PIERRE EMMANUEL

L'acccomplissement du poète

     En 1970, Pierre Emmanuel publie Jacob, ouvrage aussi important pour lui que Tombeau d’Orphée. Avec cet ouvrage imposant, le poète trouve définitivement sa voix et ses dimensions : de l’origine jusqu’à l’accomplissement dans le silence, il réfléchit inséparablement sur l’histoire de l’homme et l’incarnation de la parole. La figure de Jacob lui permet de sortir de l’impasse où il semblait s’enfoncer précédemment : Dieu ne demande pas au poète de renoncer à sa création (« Sans offense à Dieu, je crée des mondes », explique-t-il dans une conférence) mais de lutter avec elle et avec Lui. La parole propre du poète, sa voix singulière et universelle, se crée dans ce combat et en témoigne.

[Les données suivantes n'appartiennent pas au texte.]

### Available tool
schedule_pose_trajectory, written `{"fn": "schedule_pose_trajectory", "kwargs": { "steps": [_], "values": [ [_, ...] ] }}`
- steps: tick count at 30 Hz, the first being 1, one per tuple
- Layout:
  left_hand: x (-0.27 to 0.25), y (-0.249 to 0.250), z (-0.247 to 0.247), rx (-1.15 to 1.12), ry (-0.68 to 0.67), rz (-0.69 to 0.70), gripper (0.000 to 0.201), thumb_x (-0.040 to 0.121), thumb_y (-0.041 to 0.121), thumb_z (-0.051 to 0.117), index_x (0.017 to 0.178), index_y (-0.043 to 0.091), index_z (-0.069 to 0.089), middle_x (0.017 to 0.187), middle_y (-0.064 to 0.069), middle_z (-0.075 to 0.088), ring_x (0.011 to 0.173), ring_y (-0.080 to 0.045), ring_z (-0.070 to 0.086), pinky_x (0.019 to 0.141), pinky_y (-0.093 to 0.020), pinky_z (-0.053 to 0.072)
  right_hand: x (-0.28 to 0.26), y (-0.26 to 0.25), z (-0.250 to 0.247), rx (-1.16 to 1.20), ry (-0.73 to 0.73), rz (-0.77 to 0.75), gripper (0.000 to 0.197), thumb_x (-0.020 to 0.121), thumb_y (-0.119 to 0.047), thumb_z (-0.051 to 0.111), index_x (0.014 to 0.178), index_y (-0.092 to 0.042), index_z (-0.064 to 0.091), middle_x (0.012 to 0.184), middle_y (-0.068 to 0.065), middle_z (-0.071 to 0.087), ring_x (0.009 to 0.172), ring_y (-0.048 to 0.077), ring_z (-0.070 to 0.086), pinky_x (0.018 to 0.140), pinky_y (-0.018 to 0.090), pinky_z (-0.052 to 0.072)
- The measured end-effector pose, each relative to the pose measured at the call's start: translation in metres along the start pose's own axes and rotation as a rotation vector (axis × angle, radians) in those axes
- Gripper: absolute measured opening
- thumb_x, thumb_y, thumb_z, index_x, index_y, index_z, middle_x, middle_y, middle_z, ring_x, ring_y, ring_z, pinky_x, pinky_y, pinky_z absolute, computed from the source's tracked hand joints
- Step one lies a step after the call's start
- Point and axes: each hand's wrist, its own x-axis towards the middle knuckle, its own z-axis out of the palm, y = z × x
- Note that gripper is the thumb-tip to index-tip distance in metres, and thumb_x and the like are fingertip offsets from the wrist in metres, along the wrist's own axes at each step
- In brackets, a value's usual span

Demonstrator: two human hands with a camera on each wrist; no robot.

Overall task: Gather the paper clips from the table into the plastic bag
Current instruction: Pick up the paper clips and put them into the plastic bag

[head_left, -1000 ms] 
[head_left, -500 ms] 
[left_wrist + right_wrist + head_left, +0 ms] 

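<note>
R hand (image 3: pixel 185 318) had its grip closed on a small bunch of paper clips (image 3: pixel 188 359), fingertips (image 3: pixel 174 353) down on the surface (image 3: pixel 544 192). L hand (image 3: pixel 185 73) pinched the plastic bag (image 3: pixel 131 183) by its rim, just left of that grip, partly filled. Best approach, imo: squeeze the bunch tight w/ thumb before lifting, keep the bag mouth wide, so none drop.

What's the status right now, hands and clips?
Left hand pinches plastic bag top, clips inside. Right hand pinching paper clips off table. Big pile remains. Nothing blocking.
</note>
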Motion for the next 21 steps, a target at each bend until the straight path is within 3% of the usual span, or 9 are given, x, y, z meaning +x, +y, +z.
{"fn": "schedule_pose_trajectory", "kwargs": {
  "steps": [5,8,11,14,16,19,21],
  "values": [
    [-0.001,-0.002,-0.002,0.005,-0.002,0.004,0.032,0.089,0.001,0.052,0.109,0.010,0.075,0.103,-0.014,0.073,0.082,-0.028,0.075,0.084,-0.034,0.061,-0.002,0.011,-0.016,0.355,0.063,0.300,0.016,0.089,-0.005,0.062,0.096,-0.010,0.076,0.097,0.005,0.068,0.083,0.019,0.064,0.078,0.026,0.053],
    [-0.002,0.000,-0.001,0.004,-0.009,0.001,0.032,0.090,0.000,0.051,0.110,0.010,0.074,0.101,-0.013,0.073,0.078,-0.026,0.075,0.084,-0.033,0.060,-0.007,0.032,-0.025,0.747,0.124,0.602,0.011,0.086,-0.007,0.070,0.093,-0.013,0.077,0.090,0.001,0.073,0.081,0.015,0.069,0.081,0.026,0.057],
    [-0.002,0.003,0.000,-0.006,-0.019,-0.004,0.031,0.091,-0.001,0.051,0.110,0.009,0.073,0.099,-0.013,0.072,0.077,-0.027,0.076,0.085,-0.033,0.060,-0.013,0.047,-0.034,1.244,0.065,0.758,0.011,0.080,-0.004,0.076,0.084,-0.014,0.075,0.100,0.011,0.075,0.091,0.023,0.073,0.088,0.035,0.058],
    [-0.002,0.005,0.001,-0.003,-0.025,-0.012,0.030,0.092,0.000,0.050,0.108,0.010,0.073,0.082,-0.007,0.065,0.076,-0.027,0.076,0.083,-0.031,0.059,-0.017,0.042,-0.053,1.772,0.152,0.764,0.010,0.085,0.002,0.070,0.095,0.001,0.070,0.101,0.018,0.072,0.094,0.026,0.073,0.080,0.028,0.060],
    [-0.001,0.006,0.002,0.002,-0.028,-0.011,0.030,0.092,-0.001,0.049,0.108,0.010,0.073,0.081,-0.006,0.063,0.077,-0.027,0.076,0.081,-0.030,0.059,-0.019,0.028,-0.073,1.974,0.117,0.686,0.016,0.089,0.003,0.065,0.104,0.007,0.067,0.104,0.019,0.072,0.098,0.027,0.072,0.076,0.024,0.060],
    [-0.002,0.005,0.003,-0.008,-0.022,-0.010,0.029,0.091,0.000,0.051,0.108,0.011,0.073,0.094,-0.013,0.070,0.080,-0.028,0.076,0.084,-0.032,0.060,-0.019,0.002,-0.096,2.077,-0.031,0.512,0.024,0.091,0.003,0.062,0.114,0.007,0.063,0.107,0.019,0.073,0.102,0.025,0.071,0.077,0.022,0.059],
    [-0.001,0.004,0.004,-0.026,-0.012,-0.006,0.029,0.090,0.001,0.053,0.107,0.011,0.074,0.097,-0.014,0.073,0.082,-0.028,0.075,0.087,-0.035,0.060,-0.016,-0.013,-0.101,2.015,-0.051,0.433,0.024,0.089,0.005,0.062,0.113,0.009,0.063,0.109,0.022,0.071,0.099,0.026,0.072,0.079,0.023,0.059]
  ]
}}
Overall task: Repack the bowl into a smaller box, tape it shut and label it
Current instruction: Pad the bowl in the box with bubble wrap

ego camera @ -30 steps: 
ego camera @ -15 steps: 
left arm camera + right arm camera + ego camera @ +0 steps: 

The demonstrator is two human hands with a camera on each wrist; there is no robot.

     Suivent d’autres grandes cosmogonies : Sophia, bâtie comme une cathédrale, vaste méditation sur le féminin (1973), Tu (1978), fresque de l’Esprit qui souffle où il veut, et enfin Le grand œuvre.

 

     1975. Pierre Emmanuel rencontre une jeune femme qui sera la figure féminine de la trilogie du Livre de l’homme et de la femme : Una ou la mort la vie (1978), Duel (1979), L’Autre (1980). Pierre Emmanuel écrit dans la préface de ce dernier ouvrage : « À quarante ans de distance, la quête de l’auteur est restée celle d’Orphée. Mais il va maintenant vers la lumière, alors que jadis l’obscur l’appelait. Il sait ce qu’il ignorait autrefois ; que la poésie, à son corps défendant, l’a fait entrer dans le vrai lieu du destin, l’invisible. La trame de son existence coïncide avec un grand rêve éveillé qui dévoile, sans que toujours il le saisisse, ce que cette existence lui cache de soi. Peut-être les faits n’ont-ils un sens pour qui les vit qu’à partir du moment où il les sent qui lui échappent. La vie serait-elle, d’une manière indivise, une échappée du sens, une échappée vers le sens ? » Ces livres sont une étape essentielle du cheminement du poète, parallèles aux cosmogonies.

.../...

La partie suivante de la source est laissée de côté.